Meal 124: Nigeria

For our first ever Nosh in LA, a very Portland thing happened: it started raining while we were barbecuing. It wasn’t too hard, and it actually made standing near the glowing coals really pleasant. And who knows, maybe that extra bit of moisture helped the beef suya skewers turn out as well as they did.

Nigeria is by far Africa’s most populous country, ranked #7 in the world at 192 million — with a median age of eighteen and the highest growth rate of the top 15 countries. There’s enormous diversity of language, culture and religion, and accordingly there’s a lot of variety in the food, though fortunately for the sake of Noshing, there are themes that run throughout most if not all of the food traditions, as well as foods associated with a particular ethnic group that are popular all over.

Huge thanks to Kirsten and Alex for not only hosting, but also helping so much with the cooking. Joining us were Sarah-Doe, Zoe, Jess, Jessie, and our guest of honor Ben, who taught us a lot about the foods he grew up eating with his Nigerian family.

Egusi pepper soup | Melon-seed spicy stew | Recipe

Soup is the core unit of most Nigerian meals. The term is applied more broadly than I’m used to; from what I can gather — and please, if you’re more familiar with the cuisine, correct me if I’m wrong — any sort of food that’s been cooked in liquid until soft will qualify.

The two soups I kept coming across were pepper soup and egusi soup. The former isn’t a reference to chilis, but rather various spices named for a passing similarity to black pepper. The latter is a melon seed that’s ground up and lends thickness, texture, and flavor. Having the time and kitchen space to make only one, I was glad to find that there’s at least one group, the Urhobos, who combine them.

If you don’t have a West African market near you there’s no sense in trying to make it, as you almost certainly won’t find the core ingredients elsewhere. If you do, well, maybe try finding another recipe. Despite the several steps and promising ingredients, the soup ended up as a confused and underwhelming jumble, both visually and flavor-wise. Or maybe I just messed it up. Either way, maybe better to stick with one soup or the other.

Garri | Cassava balls

Frequent readers of the blog, all five or so of you, will know that I’ve struggled with African porridge/mush, and so often ended up with something lumpy and runny. Well, this time I think I nailed it, with something thick enough to roll into balls. I think it’s something about how the prepared cassava flour doesn’t require any cooking, so you can keep adding either water or flour as needed until the consistency is right.

In Nigeria, a mass of starch like this is called a “swallow.” You pinch a piece of it, form it into a scoop, pick up some of the soup or other thing you’re eating, and swallow it all.

Suya | Spicy beef kebabs | Recipe

Lots of cultures grill meat on skewers, and some of them season the meat with a dry spice rub. But I’ve never seen ground peanuts mixed into the spices, the way the Hausas do it. This addition was awesome, adding just a bit of crunchy texture and just barely toning down a moderately fiery rub. A keeper!

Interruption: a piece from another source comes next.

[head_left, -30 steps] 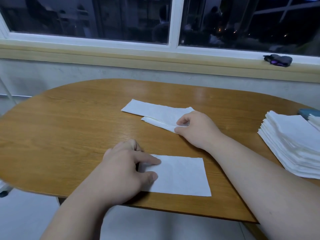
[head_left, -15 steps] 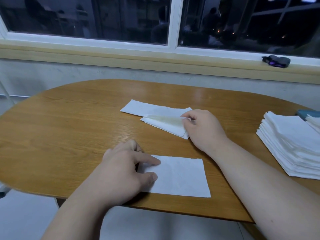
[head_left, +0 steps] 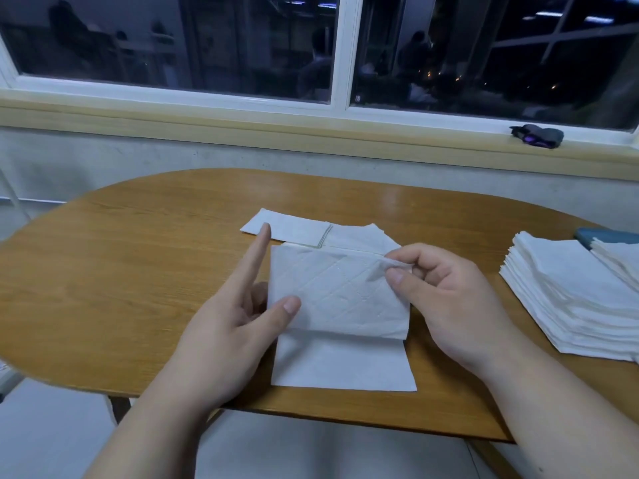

Ewa | Honey beans in sauce | Recipe

This dish resembles the more straightforward ingredients and technique that I’ve encountered in many other African countries’ meals. What’s notable is the beans, a relative of the black-eyed pea that has a less prominent “eye,” is more brown, and has a mildly sweet flavor, hence “honey beans.” It was fine, maybe even good if you particularly like the flavor of palm oil.

Boli | Roasted plantains | Recipe

Many Nigerian sweets are fried, but making them would have violated my “no deep frying in other people’s kitchens” rule. And fortunately, the market had packages of chin-chin, little semi-sweet fried nuggets. But we had to do something more, and the grill was already hot, so we made the simple yet very satisfying treat of sweet plantains cooked with nothing more than charcoal. There’s something exotic about grill marks on fruit, and the end-of-the-coals low heat made for some very nice caramelization. While grilled plantains are most often eaten alongside fish and sauce, in this case they made for a very nice gently sweet finish to the meal.